#### [YOUR OBJECTIVE]
Filter the data for lines with the word "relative", then copy every line so identified.

#### [DATA SECTION]
::::::::::
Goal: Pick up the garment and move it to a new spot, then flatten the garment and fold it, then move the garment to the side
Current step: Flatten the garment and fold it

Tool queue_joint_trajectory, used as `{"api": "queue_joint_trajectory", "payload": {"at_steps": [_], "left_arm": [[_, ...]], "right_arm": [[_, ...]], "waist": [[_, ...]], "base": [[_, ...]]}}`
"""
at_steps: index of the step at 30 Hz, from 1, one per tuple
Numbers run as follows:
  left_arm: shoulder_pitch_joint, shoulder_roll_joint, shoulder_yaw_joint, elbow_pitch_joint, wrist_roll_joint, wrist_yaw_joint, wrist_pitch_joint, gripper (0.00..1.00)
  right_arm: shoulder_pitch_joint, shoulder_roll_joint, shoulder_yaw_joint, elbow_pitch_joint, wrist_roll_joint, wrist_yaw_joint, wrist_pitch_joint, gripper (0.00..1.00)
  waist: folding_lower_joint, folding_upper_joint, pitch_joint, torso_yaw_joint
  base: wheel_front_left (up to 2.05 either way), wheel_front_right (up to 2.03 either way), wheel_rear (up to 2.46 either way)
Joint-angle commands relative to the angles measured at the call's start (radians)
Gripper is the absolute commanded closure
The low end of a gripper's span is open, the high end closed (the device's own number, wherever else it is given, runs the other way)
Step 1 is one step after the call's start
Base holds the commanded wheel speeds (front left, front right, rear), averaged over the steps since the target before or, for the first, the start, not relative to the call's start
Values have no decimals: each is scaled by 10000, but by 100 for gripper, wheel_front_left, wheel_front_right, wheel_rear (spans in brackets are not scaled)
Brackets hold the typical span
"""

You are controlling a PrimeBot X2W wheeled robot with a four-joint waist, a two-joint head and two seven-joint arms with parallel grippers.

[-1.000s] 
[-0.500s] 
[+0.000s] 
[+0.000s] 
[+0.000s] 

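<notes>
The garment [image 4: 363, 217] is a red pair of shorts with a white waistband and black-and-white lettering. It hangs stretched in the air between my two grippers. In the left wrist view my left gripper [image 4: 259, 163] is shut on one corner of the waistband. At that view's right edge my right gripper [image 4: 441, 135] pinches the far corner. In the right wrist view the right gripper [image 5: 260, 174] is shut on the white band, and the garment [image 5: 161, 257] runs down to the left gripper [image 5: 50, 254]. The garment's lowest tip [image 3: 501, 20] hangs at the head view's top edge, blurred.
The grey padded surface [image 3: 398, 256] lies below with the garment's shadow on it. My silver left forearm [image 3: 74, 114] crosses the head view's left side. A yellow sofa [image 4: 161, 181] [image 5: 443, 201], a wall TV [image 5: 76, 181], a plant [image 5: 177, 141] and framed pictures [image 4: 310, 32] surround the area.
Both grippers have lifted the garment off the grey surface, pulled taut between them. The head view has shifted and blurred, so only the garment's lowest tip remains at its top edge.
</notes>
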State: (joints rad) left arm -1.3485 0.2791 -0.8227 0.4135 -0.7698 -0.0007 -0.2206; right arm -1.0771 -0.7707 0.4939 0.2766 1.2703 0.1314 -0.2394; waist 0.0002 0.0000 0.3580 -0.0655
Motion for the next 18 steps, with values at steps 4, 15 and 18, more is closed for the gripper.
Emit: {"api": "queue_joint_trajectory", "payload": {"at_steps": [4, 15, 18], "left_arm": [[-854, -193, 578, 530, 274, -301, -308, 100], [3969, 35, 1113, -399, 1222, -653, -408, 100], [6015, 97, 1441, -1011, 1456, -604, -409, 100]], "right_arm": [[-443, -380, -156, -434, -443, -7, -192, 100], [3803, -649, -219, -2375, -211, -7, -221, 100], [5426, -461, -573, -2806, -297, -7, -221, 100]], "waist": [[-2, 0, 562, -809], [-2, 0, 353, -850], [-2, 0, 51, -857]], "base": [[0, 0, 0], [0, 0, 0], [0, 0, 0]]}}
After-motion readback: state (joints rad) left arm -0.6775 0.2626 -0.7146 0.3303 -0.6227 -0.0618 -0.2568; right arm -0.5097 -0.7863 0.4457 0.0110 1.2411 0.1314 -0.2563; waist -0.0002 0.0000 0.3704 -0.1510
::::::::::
#### [TASK RESULT]
Joint-angle commands relative to the angles measured at the call's start (radians)
Base holds the commanded wheel speeds (front left, front right, rear), averaged over the steps since the target before or, for the first, the start, not relative to the call's start

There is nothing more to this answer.